# [ACTION ITEM]
Your output must be the lines below from the line containing "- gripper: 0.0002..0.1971" to the line containing "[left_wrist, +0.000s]", both lines included, reproduced exactly and without pictures.

═══ DATA UNDER STUDY

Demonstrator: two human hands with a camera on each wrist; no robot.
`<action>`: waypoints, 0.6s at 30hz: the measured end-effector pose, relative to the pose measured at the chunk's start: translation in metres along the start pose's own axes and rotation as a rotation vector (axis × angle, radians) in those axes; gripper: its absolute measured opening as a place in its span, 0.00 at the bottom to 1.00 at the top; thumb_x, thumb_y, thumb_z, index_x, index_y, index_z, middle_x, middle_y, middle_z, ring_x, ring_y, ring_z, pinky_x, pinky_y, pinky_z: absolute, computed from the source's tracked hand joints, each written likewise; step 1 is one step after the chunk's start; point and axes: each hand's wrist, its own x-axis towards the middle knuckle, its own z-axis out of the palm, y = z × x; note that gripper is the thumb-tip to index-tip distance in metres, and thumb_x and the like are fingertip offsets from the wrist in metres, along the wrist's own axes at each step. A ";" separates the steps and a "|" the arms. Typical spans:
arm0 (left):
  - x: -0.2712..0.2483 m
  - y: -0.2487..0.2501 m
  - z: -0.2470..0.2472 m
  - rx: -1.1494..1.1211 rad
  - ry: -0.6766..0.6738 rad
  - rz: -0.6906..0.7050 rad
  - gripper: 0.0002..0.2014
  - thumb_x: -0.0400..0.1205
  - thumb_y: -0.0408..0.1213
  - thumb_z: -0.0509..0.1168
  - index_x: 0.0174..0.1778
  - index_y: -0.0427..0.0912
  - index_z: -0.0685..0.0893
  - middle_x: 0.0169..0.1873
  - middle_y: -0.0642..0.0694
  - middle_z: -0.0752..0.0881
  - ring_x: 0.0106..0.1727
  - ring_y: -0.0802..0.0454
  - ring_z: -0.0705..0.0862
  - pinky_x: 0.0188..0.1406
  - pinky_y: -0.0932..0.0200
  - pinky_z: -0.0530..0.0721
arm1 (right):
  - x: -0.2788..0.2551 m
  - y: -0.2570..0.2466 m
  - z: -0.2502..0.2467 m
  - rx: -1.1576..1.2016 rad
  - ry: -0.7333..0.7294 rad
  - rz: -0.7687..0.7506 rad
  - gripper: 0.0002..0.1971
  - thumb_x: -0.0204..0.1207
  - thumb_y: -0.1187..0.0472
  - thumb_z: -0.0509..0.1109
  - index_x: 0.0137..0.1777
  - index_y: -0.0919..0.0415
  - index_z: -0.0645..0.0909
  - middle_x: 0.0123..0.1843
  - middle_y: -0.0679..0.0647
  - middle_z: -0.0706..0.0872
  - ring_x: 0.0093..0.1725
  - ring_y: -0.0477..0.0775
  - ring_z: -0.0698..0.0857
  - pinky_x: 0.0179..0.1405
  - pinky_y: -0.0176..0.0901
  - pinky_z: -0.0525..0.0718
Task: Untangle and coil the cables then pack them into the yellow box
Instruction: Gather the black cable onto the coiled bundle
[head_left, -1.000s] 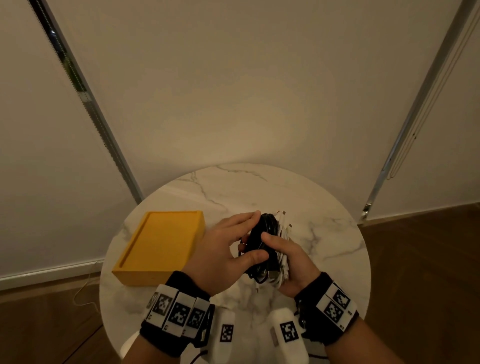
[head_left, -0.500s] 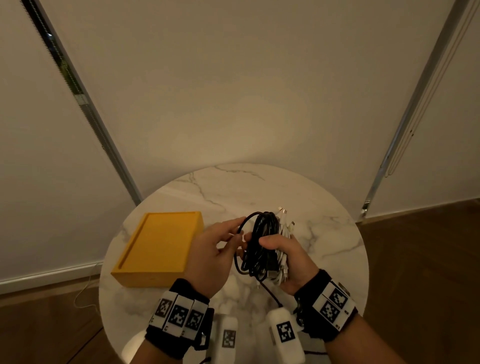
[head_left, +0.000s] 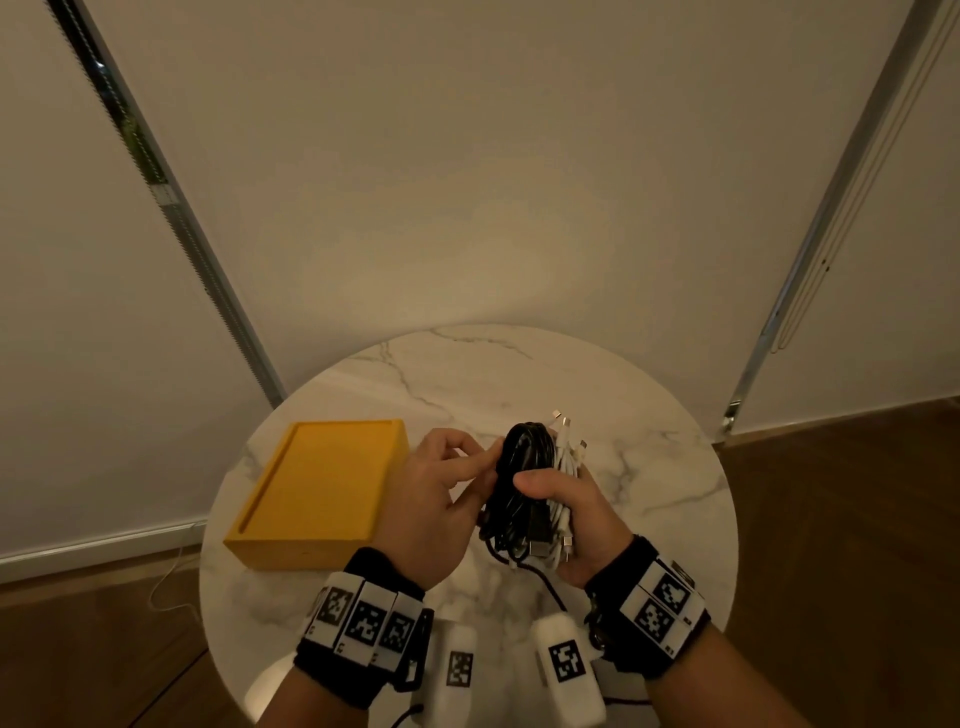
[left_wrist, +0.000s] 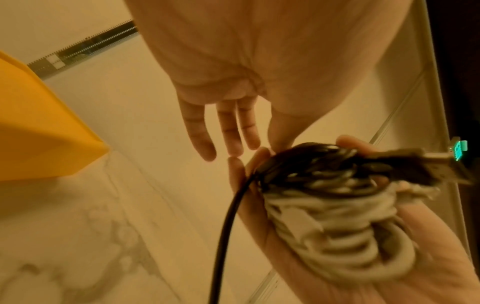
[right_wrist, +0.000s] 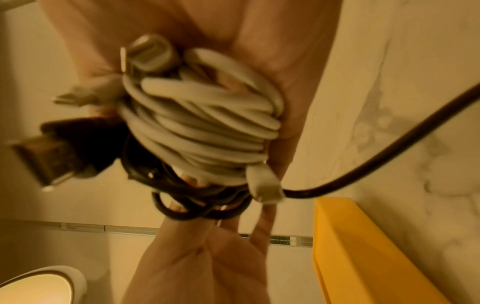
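Black and white cables, coiled into one bundle, sit in the right hand, thumb and fingers wrapped round them, just right of the yellow box on the marble counter. The left hand touches the black coil, fingers loosely extended. Light, springy loops likely unwind; hold across the middle.

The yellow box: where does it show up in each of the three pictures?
Head view: yellow box on the table, left of the hands.
Left wrist view: at the left edge.
Right wrist view: in the lower right corner.
Shared landmark: the bundle of cables, visible in every view.
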 end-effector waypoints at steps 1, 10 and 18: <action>-0.001 0.001 0.000 -0.025 -0.033 -0.020 0.21 0.87 0.35 0.65 0.73 0.62 0.80 0.55 0.61 0.75 0.54 0.52 0.81 0.47 0.49 0.90 | 0.001 -0.001 0.000 -0.011 0.015 -0.019 0.32 0.56 0.63 0.80 0.59 0.81 0.79 0.48 0.72 0.85 0.44 0.71 0.89 0.44 0.65 0.90; -0.014 0.019 0.020 -0.431 -0.135 -0.457 0.14 0.92 0.41 0.50 0.67 0.52 0.78 0.56 0.47 0.87 0.56 0.53 0.87 0.44 0.75 0.81 | 0.022 -0.012 0.007 0.111 0.224 -0.212 0.44 0.53 0.61 0.88 0.66 0.81 0.72 0.50 0.70 0.84 0.47 0.69 0.87 0.48 0.63 0.89; -0.025 0.008 0.045 -0.243 -0.154 -0.561 0.12 0.88 0.36 0.62 0.67 0.47 0.76 0.51 0.48 0.86 0.40 0.51 0.89 0.41 0.60 0.87 | 0.018 -0.001 0.002 -0.230 0.297 -0.386 0.34 0.51 0.62 0.86 0.58 0.54 0.75 0.46 0.57 0.83 0.44 0.54 0.86 0.46 0.55 0.90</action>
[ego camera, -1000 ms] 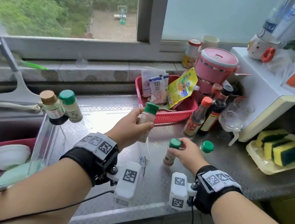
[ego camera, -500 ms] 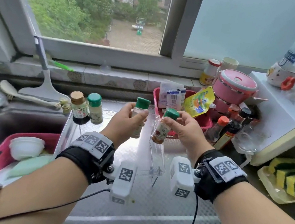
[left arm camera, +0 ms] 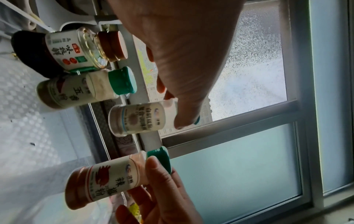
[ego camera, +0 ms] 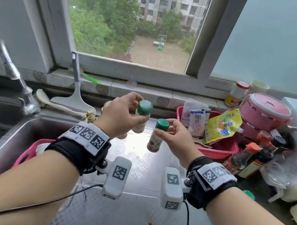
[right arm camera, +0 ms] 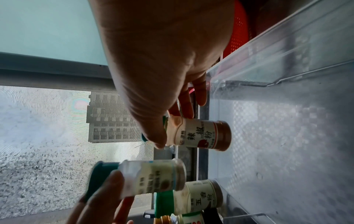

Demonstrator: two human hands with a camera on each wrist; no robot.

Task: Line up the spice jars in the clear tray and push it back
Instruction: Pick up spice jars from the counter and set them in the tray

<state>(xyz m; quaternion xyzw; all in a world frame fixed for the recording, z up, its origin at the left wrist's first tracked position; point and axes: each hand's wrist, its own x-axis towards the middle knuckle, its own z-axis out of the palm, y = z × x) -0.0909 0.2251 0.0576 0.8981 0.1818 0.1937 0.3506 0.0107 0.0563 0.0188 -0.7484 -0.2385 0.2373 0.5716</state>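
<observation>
**Head view: two green-capped jars held over the clear tray**

Head camera shows the left hand point(ego camera: 118, 115) pinching a pale spice jar point(ego camera: 141, 118) near its green cap, thumb and fingertips curled around the neck. At about 4 o'clock from it, the right hand point(ego camera: 177, 136) pinches the chili powder jar point(ego camera: 156, 136) the same way. Both jars hang upright by the top, likely so they can be lowered straight down into a row.

Beneath them lies the clear tray point(right arm camera: 277, 50), its wall running along the steel counter point(ego camera: 135, 218). At its far end stand a five-spice jar point(left arm camera: 76, 91) and a brown-capped jar point(left arm camera: 76, 48), probably the row's start.

Readable labels: 辣椒粉 on the chili jar, 五香粉 on the five-spice jar. The pale jar's print is too blurred to read.

At 3 o'clock sit a red basket point(ego camera: 220, 150) and a pink lunch container point(ego camera: 265, 112).
</observation>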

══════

# [RESPONSE AREA]
  - gripper: 0.0002..0.1971
  - thumb_x: -0.0204..0.1207
  - thumb_y: -0.1187..0.0472
  - thumb_z: -0.0509..0.1109
  - index_x: 0.0137..0.1777
  - index_y: -0.0919..0.0415
  - index_z: -0.0645..0.0909
  - middle_x: 0.0123..0.1843
  - middle_y: -0.0679..0.0647
  - middle_z: -0.0706..0.0872
  - ring_x: 0.0093..0.1725
  - ring_y: -0.0477..0.0775
  - ring_z: -0.0698..0.0857
  - pinky_x: 0.0179..0.1405
  - pinky_y: -0.0176..0.0901
  - pinky_z: -0.0525..0.0718
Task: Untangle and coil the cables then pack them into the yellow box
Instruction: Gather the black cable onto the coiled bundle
[head_left, -1.000s] 
[head_left, -0.500s] 
[head_left, +0.000s] 
[left_wrist, +0.000s] 

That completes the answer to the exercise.